Gelsenkirchen - Ralf Rangnick gibt die Verantwortung als Chef-Trainer des FC Schalke 04 mit sofortiger Wirkung und schweren Herzens ab. Aufgrund eines Erschöpfungssyndroms ist der 53-Jährige momentan nicht in der Lage, die Kraft und Energie aufzubringen, um dem Team des aktuellen DFB-Pokalsiegers die notwendigen Impulse zur Weiterentwicklung zu geben.

"Nach langer und reiflicher Überlegung bin ich zum Entschluss gekommen, dass ich eine Pause brauche. Die Entscheidung so zu treffen, ist mir unheimlich schwer gefallen. Doch mein derzeitiger Energielevel reicht nicht aus, um erfolgreich zu sein und insbesondere die Mannschaft und den Verein in ihrer sportlichen Entwicklung voranzubringen", erklärt Rangnick. "Diesen Schritt gehe ich daher auch im Sinne meines Teams, denen ich für den weiteren Saisonverlauf den größtmöglichen Erfolg wünsche."

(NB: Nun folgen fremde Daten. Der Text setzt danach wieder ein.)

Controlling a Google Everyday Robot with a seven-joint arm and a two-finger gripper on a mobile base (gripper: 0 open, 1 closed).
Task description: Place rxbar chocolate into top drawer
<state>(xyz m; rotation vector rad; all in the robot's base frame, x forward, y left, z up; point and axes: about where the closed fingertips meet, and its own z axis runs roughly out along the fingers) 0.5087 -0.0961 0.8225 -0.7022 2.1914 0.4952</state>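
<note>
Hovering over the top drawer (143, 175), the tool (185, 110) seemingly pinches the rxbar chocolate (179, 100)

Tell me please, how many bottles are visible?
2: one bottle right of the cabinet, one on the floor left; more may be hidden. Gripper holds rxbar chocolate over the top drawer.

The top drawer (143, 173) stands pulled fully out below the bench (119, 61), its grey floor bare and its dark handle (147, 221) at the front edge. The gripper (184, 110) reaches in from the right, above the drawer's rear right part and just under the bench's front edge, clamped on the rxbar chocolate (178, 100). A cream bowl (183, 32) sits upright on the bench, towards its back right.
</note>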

Intensive Gespräche mit den Verantwortlichen

Bereits nach seiner sehr ereignisreichen Amtszeit bei 1899 Hoffenheim, die zu Beginn des Jahres endete, hatte Rangnick immer wieder betont, zunächst eine längere Pause bis zum 1. Juli 2011 einlegen zu wollen, um die Akkus wieder voll aufzuladen.

Doch nach intensiven Gesprächen mit den Verantwortlichen des FC Schalke 04 entschied sich der gebürtige Backnanger, die Aufgabe bereits Ende März und damit deutlich früher als ursprünglich geplant anzutreten und dem Verein in seiner damaligen Situation zu helfen.

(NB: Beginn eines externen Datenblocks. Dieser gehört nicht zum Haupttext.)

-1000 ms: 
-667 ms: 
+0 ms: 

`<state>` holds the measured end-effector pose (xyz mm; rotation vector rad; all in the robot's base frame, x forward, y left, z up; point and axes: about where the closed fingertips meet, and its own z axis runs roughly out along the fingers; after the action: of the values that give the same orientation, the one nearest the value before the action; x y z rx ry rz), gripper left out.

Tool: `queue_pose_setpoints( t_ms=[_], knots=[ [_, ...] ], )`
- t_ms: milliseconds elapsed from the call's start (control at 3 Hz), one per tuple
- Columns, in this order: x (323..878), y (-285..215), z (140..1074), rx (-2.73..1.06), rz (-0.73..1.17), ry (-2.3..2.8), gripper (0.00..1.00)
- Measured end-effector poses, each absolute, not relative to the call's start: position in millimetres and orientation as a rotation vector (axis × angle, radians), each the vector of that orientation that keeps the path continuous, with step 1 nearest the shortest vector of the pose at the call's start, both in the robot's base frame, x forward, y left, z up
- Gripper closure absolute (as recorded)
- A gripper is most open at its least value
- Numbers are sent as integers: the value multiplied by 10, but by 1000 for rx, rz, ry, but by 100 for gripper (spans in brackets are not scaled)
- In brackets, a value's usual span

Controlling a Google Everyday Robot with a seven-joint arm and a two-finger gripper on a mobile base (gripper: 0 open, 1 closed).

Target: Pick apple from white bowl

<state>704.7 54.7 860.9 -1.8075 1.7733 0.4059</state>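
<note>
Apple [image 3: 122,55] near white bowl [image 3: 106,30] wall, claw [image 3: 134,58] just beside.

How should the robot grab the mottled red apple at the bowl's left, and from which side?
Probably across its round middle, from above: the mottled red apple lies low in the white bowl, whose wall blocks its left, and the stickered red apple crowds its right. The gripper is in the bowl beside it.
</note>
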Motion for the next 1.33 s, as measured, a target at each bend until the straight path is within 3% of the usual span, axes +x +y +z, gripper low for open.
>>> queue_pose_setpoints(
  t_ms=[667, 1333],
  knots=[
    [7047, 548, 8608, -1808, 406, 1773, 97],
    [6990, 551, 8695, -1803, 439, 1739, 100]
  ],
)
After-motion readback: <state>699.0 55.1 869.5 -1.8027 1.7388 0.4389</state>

Alle gesteckten Ziele erreicht

Am Ende wurden mit dem Erreichen des Halbfinales in der Champions League, dem Klassenerhalt in der Bundesliga sowie dem Gewinn des DFB-Pokals alle gesteckten Ziele erreicht. Zudem konnte sich Rangnick aufgrund seines vorzeitigen Amtsantrittes ein sehr genaues Bild von der Mannschaft machen und zusammen mit Horst Heldt die notwendigen Entscheidungen im Hinblick auf die sportliche Neuausrichtung im Sommer treffen.

In dieser Saison qualifizierte sich der FC Schalke 04 für die Gruppenphase der Europa League, nachdem die "Knappen" in den Play-Off-Spielen den finnischen Meister HJK Helsinki ausgeschaltet hatten.

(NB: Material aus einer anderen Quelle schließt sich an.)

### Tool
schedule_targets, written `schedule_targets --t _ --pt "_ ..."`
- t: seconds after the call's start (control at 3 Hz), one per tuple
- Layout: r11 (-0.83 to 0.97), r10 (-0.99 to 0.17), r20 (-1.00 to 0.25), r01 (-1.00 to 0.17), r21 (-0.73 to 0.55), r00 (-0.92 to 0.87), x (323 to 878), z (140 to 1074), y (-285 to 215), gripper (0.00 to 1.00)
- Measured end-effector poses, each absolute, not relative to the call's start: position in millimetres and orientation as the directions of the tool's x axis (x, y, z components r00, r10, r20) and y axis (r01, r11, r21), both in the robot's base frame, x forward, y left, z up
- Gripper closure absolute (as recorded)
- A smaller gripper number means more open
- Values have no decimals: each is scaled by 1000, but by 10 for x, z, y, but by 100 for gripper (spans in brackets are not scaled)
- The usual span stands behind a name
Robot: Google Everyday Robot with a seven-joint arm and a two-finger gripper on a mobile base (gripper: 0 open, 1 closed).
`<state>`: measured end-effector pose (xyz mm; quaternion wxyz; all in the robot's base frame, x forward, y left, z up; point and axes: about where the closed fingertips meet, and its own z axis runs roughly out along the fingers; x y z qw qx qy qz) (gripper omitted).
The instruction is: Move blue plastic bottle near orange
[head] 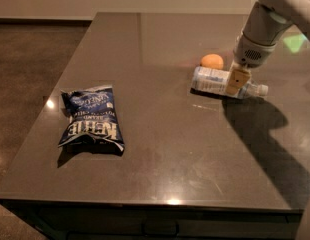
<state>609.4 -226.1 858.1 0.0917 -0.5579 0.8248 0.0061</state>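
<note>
The blue plastic bottle (pixel 211 79) lies on its side on the dark table (pixel 160 149) at the right, with its white cap pointing right. The orange (pixel 212 61) sits just behind the bottle's left end, very close to it. My gripper (pixel 237 78) comes down from the upper right and is shut around the bottle's middle. One tan finger (pixel 236 80) shows in front of the bottle; the other is hidden behind it.
A dark blue chip bag (pixel 91 119) lies flat at the left of the table. The table's front edge (pixel 145 200) runs along the bottom, with brown floor (pixel 30 69) to the left. My arm casts a shadow (pixel 265 134) to the right.
</note>
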Motion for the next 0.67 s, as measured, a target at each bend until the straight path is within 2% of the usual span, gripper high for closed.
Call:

"Entscheidung verdient höchste Achtung"

"Die Entscheidung von Ralf Rangnick verdient höchste Achtung. Wir sind ebenso der Auffassung, dass die Gesundheit in jedem Fall Vorrang vor allen beruflichen Zielen und Herausforderungen haben sollte", erklärte Schalkes Manager Heldt.

Clemens Tönnies, S04-Aufsichtsratsvorsitzender, schlägt in die gleiche Kerbe: "Wir sind außerordentlich froh und sehen es als mutigen Schritt und als Vertrauensbeweis an, dass Ralf Rangnick sich uns offenbart hat. Für den FC Schalke 04 ist das eine bittere Entwicklung, da wir uns in einer Phase befinden, in der alle im Klub an einem Strang ziehen und es Schritt für Schritt in die richtige Richtung geht. Jetzt aber hat die Gesundheit von Ralf Rangnick absolute Priorität und er bekommt von uns jede Rückendeckung und jede gewünschte Unterstützung. Wir wünschen ihm alles erdenklich Gute, vor allem aber eine baldige und vollständige Genesung. Über die Frage, wer künftig das Amt des Chef-Trainers übernehmen wird, werden wir in aller Ruhe beraten und entscheiden."

Bis auf Weiteres wird sich Rangnick nun vorerst vollständig zurückziehen, um die notwendig gewordene Auszeit bestmöglich nutzen zu können." Beim Heimspiel gegen den SC Freiburg am kommenden Samstag (24.9.) betreut Seppo Eichkorn die Mannschaft als Interimstrainer.